Die recht bald schon bei Bild.de veröffentlichten Fotos zeigen einen
Bundespräsidenten, der völlig durchnässt und mit nacktem Oberkörper am Ufer
der Spree steht und einen vor Kälte zitternden Terrier fest in den Armen
hält. Wie aus einer bereits wenige Minuten nach der Rettungstat
herausgegebenen Stellungnahme des Bundespräsidialamts hervorgeht, heißt der
Hund "Boomer" und gehört der Berliner Rentnerin Renate Sawade.

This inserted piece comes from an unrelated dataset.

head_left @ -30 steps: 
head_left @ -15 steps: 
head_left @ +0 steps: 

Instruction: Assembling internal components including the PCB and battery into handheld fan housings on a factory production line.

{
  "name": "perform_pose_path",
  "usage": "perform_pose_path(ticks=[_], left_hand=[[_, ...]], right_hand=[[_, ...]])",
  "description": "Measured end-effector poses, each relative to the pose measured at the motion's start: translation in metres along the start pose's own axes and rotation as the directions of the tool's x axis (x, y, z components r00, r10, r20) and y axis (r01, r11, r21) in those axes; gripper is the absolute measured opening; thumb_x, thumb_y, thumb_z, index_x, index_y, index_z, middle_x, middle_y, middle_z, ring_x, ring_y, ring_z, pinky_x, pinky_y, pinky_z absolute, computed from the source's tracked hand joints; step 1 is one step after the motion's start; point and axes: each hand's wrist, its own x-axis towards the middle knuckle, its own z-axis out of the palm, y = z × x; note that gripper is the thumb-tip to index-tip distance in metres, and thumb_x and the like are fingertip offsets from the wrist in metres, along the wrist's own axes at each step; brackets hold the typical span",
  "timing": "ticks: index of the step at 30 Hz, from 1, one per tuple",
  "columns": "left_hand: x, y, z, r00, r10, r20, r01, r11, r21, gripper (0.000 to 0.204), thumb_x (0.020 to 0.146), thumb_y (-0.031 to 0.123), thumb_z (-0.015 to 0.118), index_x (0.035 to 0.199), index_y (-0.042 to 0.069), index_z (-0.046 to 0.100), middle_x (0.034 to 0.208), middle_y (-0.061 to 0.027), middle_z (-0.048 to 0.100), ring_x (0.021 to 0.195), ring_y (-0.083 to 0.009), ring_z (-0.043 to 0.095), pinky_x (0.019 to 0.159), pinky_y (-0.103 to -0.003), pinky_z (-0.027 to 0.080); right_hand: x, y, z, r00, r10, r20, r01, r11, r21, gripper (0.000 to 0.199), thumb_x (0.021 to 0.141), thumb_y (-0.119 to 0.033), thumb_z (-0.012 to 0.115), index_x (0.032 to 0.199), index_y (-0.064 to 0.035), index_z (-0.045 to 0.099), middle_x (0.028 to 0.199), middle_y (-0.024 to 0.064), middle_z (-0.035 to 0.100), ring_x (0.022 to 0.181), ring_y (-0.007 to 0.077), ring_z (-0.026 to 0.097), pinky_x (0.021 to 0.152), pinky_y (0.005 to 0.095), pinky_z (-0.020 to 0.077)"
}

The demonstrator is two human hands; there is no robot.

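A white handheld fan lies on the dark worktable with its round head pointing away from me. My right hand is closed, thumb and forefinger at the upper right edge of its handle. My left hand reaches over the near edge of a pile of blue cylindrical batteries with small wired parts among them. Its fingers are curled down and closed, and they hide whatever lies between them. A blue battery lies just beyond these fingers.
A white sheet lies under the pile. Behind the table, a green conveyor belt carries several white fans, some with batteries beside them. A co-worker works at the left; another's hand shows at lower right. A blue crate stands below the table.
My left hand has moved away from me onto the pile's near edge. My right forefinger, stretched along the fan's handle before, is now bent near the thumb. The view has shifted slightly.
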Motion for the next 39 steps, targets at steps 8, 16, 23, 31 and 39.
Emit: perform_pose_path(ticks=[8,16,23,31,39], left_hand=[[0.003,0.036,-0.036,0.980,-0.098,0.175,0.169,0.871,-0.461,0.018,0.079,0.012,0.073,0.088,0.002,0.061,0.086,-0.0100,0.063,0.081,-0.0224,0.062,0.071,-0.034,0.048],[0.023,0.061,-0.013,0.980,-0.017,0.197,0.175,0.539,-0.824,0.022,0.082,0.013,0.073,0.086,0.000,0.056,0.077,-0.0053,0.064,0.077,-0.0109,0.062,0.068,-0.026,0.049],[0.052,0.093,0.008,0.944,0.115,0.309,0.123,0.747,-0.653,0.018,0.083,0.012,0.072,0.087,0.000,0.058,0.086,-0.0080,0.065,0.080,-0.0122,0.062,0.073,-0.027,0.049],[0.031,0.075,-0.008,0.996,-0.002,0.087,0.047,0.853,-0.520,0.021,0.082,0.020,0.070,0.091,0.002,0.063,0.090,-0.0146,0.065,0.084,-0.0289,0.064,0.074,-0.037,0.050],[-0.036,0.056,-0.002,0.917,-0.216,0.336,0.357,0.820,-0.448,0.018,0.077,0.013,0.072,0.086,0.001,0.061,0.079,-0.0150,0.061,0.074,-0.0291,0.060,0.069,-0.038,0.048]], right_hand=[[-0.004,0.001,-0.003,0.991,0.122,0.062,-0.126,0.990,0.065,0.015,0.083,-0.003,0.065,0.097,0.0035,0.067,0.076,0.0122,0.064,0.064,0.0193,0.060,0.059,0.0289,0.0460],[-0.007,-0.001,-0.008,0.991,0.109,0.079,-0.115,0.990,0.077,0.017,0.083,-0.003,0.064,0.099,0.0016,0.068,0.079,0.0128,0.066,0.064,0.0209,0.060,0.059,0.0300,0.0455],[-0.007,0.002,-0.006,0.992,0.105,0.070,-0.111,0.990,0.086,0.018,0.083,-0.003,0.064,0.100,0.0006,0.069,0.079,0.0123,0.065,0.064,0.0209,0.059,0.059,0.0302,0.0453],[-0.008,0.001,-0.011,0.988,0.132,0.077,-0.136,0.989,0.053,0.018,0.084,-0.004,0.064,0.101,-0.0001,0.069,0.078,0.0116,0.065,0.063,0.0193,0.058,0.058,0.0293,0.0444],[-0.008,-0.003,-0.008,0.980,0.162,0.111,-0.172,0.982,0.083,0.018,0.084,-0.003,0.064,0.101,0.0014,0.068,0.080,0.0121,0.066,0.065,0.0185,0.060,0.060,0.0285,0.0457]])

Die 76-Jährige befand sich offenbar zum Zeitpunkt des Geschehens auf einem
Fahrgastschiff, als der Hund ohne erkennbaren Grund über die Reling sprang
und im Hauptstadtfluss landete. Der Kapitän habe die Maschinen der
"Schöneberg", die gerade hinter dem Schloss Bellevue zwischen dem
Gerickesteg und der Lutherbrücke unterwegs gewesen sei, nicht sofort
stoppen können, so dass der Terrier versucht habe, eigenmächtig an Land zu
gelangen, aber an der steilen Böschung gescheitert sei und im kalten Wasser
zu ertrinken drohte.
Im selben Moment sei Wulff, der sich mit seiner Gattin Bettina auf einem
Verdauungsspaziergang im Park des Schlosses Bellevue befunden habe, auf den
Notruf der alten Dame aufmerksam geworden. Wulff habe daraufhin das
überraschenderweise unverschlossene Gartentor zum Bellevue-Ufer geöffnet,
sei mit den Worten "Lassen Sie mich durch, ich bin Präsident" an den
versammelten Passanten vorbeigeschritten, habe sich erst die Slipper von
den Füßen gestreift, dann Jacke, Pullover und Unterhemd ausgezogen und
ordentlich zusammengelegt und sei schließlich ohne viel Federlesens in die
Fluten gesprungen, um "Boomer" am Schlafittchen zu packen und unter dem
Beifall der umstehenden Schaulustigen an Land zu hieven.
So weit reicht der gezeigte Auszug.